Reproduce the entries below exactly, but only from the line containing "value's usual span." to the line containing "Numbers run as", inclusive.

########################################

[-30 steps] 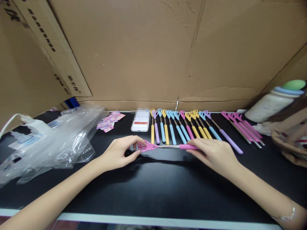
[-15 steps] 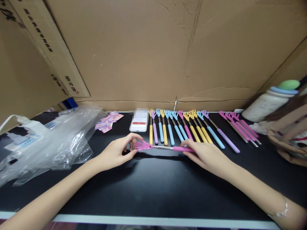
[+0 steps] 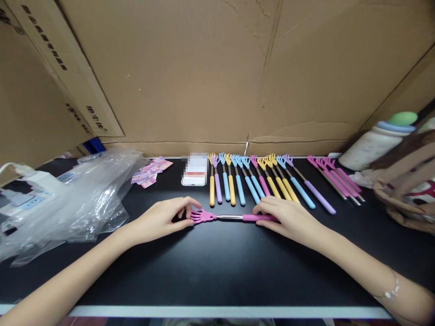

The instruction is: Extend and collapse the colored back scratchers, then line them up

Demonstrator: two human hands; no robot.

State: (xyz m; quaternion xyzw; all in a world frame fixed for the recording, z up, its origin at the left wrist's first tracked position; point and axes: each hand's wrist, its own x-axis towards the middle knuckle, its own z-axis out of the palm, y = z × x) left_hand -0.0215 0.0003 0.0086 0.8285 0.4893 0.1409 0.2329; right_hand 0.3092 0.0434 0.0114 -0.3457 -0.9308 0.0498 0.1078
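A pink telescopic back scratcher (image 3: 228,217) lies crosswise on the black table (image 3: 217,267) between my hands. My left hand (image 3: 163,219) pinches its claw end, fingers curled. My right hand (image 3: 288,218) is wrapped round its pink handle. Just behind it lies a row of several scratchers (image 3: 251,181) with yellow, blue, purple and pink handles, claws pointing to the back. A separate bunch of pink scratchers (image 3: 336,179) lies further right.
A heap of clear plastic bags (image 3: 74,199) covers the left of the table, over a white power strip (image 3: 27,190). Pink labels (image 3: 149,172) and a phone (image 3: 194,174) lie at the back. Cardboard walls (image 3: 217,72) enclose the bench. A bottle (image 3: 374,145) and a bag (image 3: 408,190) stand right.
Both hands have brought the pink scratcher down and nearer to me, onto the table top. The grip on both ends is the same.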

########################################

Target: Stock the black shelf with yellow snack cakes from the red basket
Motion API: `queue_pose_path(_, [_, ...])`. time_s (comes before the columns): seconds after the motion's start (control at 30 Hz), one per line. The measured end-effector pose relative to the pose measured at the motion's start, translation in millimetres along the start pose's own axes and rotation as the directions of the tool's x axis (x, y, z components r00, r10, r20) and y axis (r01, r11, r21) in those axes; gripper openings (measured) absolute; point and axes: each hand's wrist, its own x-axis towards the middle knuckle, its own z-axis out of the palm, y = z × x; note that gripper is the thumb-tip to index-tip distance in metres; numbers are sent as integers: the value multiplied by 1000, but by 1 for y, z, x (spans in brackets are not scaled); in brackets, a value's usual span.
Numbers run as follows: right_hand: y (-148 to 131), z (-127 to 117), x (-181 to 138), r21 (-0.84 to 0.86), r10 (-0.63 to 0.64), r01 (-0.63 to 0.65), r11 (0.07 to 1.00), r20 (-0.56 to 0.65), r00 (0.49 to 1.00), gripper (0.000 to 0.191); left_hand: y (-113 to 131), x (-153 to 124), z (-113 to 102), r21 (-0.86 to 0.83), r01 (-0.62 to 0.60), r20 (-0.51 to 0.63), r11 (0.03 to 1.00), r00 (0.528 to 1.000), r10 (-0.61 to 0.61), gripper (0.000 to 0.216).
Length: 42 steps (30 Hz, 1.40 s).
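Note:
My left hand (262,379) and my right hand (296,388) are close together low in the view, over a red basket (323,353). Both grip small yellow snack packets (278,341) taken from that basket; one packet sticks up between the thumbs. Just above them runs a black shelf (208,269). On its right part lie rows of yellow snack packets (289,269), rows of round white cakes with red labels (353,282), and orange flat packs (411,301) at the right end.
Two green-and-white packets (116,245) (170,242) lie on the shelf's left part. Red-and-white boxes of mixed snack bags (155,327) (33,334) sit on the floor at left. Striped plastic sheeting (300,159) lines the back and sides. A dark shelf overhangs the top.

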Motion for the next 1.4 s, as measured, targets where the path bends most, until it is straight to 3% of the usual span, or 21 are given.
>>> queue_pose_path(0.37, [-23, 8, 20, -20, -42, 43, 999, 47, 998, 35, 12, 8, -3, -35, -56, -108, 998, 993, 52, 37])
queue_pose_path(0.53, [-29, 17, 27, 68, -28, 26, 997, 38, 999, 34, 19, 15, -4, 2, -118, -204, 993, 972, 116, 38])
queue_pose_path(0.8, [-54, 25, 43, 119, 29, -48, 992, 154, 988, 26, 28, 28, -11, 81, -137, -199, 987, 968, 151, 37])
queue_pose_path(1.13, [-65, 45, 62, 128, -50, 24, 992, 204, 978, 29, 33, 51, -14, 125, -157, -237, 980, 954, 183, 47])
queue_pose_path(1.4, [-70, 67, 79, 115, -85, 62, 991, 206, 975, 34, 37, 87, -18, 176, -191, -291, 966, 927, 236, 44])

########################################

# Response below
Motion API: `queue_pose_path(_, [_, ...])`. time_s (comes before the columns): seconds after the motion's start (control at 30 Hz), one per line. The measured end-effector pose relative to the pose measured at the motion's start, translation in millimetres along the start pose's own axes and rotation as the directions of the tool's x axis (x, y, z components r00, r10, r20) and y axis (r01, r11, r21) in those axes; gripper openings (measured) absolute; point and axes: each hand's wrist, its own x-axis towards the middle knuckle, its own z-axis out of the palm, y = z × x; note that gripper is the thumb-tip to index-tip distance in metres; numbers are sent as integers: the value multiplied by 1000, but by 1 for y, z, x (spans in brackets are not scaled); in brackets, a value's usual span.
Numbers run as follows: right_hand: y (-148 to 131), z (-127 to 117), x (-181 to 138), r21 (-0.84 to 0.86), r10 (-0.63 to 0.64), r01 (-0.63 to 0.65), r11 (0.07 to 1.00), r20 (-0.56 to 0.65), r00 (0.49 to 1.00), gripper (0.000 to 0.191); left_hand: y (-113 to 131), x (-153 to 124), z (-113 to 102), r21 (-0.86 to 0.83), r01 (-0.62 to 0.60), r20 (-0.51 to 0.63), r11 (0.03 to 1.00), r00 (0.528 to 1.000), r10 (-0.61 to 0.61), gripper (0.000 to 0.216).

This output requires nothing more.